The control of the mainstream media by the spooks and governments has been the focus of many of my recent talks. These corrupt inter-relationships have also been recently laid bare with the News International phone-hacking scandals.
The days of garnering news from one favoured paper or TV bulletin are long gone. Few people now trust just one media outlet — they skip across a variety of news sources, trying to evaluate the truth for themselves. But even that can be problematic when something big occurs, such as the “justification” for the invasion of Iraq or Libya, and the current beat of war drums against Iran, when the corporate media mysteriously achieves a consensus.
Hence the democratic disconnect, hence the distrust, and hence (in part) the plummeting profits of the old media.

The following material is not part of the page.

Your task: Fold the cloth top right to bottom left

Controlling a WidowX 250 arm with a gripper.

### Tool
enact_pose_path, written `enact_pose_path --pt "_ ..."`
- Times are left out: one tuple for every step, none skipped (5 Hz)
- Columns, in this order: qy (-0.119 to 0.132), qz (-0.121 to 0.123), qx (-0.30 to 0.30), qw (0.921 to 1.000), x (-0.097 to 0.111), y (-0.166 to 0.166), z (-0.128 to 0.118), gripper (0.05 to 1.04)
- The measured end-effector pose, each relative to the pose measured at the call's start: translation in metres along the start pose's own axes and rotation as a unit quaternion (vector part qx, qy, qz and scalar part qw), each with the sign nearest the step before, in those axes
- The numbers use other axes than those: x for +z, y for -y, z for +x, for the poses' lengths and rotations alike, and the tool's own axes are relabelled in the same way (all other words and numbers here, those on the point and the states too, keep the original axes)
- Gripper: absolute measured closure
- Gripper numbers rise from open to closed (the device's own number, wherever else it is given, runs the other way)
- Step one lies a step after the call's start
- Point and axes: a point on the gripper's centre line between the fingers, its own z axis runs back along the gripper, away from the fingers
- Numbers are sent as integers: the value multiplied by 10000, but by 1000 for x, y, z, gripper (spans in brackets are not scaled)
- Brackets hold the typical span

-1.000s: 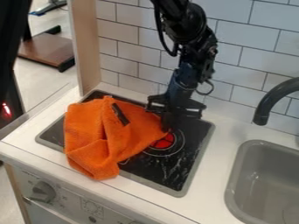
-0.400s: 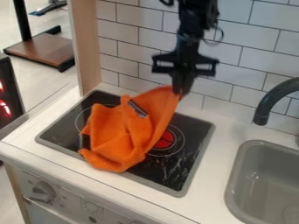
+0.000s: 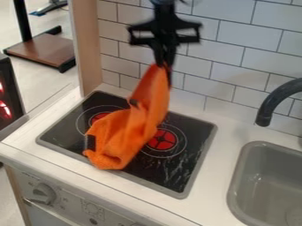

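Soft, fuzzy orange cloth [image 3: 152, 95] over glossy black stovetop [image 3: 177, 170]

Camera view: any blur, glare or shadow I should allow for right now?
Camera view: the pincer and the upper part of the orange cloth look smeared; the wall tiles hold firmer edges; whitish streaks mark the black stovetop, glare or scuffs, I can't tell.

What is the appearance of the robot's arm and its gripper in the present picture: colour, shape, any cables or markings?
The gripper is black, with a wide crosspiece whose two ends look like open frames, and slim fingers below its middle. The arm above it is also black, narrower than the crosspiece. I cannot make out cables or markings with certainty.
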Motion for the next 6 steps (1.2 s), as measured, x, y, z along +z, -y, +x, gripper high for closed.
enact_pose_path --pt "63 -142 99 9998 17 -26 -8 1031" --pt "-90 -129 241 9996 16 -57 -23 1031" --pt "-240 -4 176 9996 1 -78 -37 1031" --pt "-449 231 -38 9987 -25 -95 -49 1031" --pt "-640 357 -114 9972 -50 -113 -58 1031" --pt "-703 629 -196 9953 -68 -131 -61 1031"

Wikileaks is based on a simple concept — it allows the people to read the source material for themselves and make up their own minds based on real information. This led to exposure of all kinds of global nasties way before the massive 2010 US data-dump.
Despite this approach, the impact was initially subdued until Wikileaks collaborated with the old media. This, as we all know, did indeed produce the coverage and awareness of those issues deemed important as it was filtered through the MSM. This has also inevitably lead to tensions between the new model hacktivists and the old-school journalists.

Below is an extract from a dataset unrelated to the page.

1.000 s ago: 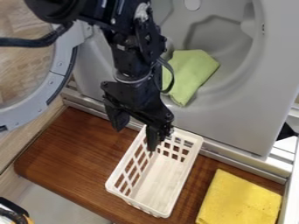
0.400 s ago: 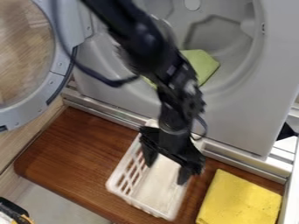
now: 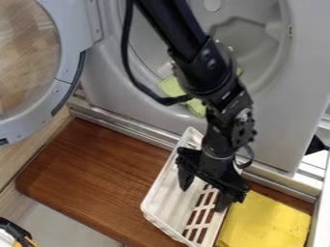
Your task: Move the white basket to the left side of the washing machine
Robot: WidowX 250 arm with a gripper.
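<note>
The black gripper [image 3: 205, 193] hangs over the white basket [image 3: 159, 195] on the brown wooden board, right of the view's middle. Its fingers are spread apart, one over the basket's inside and the other at the right wall. Whether the right finger touches that wall I cannot tell. The basket looks tipped to the right, with its slotted right wall facing up and its right side against the yellow cloth. Behind the board stands the grey washing machine [image 3: 155, 113]. Arm and gripper cover the basket's upper right part.
The yellow cloth [image 3: 268, 222] lies at the lower right of the wooden board [image 3: 90, 169]. A green cloth [image 3: 172, 87] rests in the machine's opening, partly behind the arm. The round door [image 3: 55, 94] stands open at the upper left, beside the board's left end.
The gripper has moved right and down, from the basket's back left corner to its right wall. The basket has shifted right and tilted over toward the yellow cloth.
</note>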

No government, least of all the USA, likes to have demands for justice and transparency forced upon it, and the push back since 2010 has been massive across the world in terms of an apparently illegal financial blockade, opaque legal cases and a media backlash. Certain of Wikileaks’s erstwhile media partners have collaborated in this, turning on one of their richest sources of information in history.
However, Wikileaks is more than a media source. It is a whole new model — a high-tech publisher that offers a safe conduit for whistleblowers to cache and publicise their information without immediately having to overturn (and in some cases risk) their lives.
For this work, Wikileaks has over the years won a number of internationally prestigious journalism awards.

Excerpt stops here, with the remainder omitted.